• [WORK TO BE COMPLETED]: Repeat word for word every line of the data below, from the first through the line containing "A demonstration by", and stop there.

-- Opening Marker --

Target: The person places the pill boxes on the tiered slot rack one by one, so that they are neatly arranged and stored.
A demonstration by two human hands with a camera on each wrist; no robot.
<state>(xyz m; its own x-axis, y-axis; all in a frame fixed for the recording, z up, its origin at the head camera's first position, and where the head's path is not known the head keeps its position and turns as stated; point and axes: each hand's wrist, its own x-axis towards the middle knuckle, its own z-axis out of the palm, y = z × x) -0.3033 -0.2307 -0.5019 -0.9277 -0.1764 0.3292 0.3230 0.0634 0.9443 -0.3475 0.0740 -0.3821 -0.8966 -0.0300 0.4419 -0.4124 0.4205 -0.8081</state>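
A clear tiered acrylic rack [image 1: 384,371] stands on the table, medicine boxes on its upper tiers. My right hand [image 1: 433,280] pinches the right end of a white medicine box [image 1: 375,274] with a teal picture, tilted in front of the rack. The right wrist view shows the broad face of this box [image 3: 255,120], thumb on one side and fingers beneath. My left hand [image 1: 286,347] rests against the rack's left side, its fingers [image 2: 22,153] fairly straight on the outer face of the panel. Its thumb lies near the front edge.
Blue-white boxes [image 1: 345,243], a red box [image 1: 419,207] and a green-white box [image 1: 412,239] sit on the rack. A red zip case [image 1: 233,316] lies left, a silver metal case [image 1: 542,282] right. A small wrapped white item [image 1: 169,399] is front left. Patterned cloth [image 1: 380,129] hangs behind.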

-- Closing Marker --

• [RESULT FOR THIS EXERCISE]:
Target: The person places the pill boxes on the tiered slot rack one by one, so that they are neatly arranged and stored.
A demonstration by two human hands with a camera on each wrist; no robot.

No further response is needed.